I love the arrival of advent.  The older I get, the more I love it.  I’m a midwest girl too, and right around the start of advent is when the weather here really starts to descend into full-blown winter.  The days are short and cold.  The last of the leaves swirl together with the first snowflakes, and people begin disappearing from the sidewalks, parks, and front porches. The landscape is grim, bare, and dark–and then advent breaks through!  The celebration of Jesus, come to us, the light of the world.  Our Savior and King come to earth, moving into our neighborhood.  

When I started on staff with Sonlife, my whole life and routine changed.  I had always loved the community I lived in, but previously spent most of my waking hours in the community where the church I served at was in.  I deeply loved (and love) that community.  But when I started working full-time out of my home, I felt, in a way, like I really moved into my neighborhood.  I serpentine my way through the streets on runs, I camp out at local coffee shops, I take meetings at restaurants on main street, and ride my bike to the community rock gym every Wednesday night.  I’ve always slept here, but I feel like I recently moved in.  

The more time I spend in this (truly) beautiful community of mine, the more people that I meet that trust me with their stories, the more I see the darkness and sadness and desperation that permeates this place. I’ve had a number of conversations with new friends–precious, precious people loved by God–about how they use “manistesting” to create positive changes in their life, crystals to protect them, and mushrooms to find deeper meaning and purpose in life.  I met a young woman casually at the pool this summer reading a book about witchcraft–she grew up in the church, was disenfranchised by it, and was recently exploring whether or not she might be a witch. Practical strangers have told me about their struggles with self-harm, the abuse they endured as children, and cried in my arms over the sexual assault they’ve fallen victim to.  This is my neighborhood.  It’s dark. 
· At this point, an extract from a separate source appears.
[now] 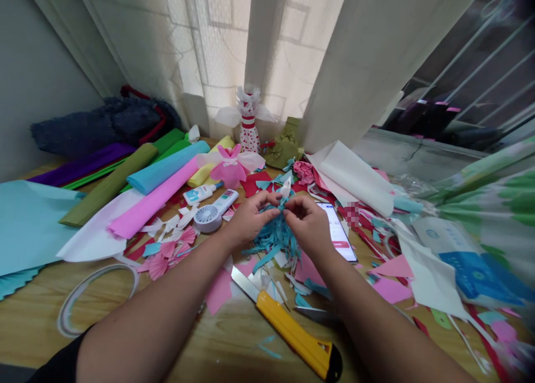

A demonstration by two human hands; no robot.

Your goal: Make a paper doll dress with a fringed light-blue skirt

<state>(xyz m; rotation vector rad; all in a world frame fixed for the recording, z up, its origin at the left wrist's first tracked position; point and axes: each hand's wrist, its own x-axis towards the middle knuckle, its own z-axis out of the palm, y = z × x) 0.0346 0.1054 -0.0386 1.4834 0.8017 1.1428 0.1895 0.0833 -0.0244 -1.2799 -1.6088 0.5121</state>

Oh Jesus, Emmanuel, light of the world.  

One of the things I love about Sonlife is how everything we do, teach, coach, and train is centered around the person of Jesus.  And it never gets old to me.  When we talk about Jesus, the most basic, central truth to understand–that everything else is built on–is that he was both fully God and fully man.  Jesus, God incarnate, King of Kings, Creator of the Universe, uprooted himself and moved into an earthly neighborhood (John 1:14).  And that neighborhood was dark.  Like mine is dark.  Like yours is dark.  But he came and planted himself in the middle of it.  He had work to do here. 

Jesus engaged the darkness–not participating in it–but with compassion and truth breathed life into a weary people.  He not only died for the people walking in darkness (Isaiah 9:2), to make us right before God–but he also lived for them, giving us a perfect example to follow of how to walk in our dark neighborhoods with our eyes fixed on the Kingdom of God.  

Then his work was done!  And he left earth’s neighborhood to return to the right hand of the Father.  But not before sending his disciples–and now all of us, into ours.  That we might now be, through the power of the Holy Spirit, the light of the world in dark places.  

What is your neighborhood like?  Where are the people like?  What are their dreams and hurts and vulnerabilities?  While we are not God incarnate as Jesus was, we still have all the things that were available to him–scripture, prayer, and the Holy Spirit.  Step into your neighborhood with fresh eyes this new year.  Follow in the footsteps of Jesus.  Be his hands and feet –and a flicker bearing the light of the world– in yours.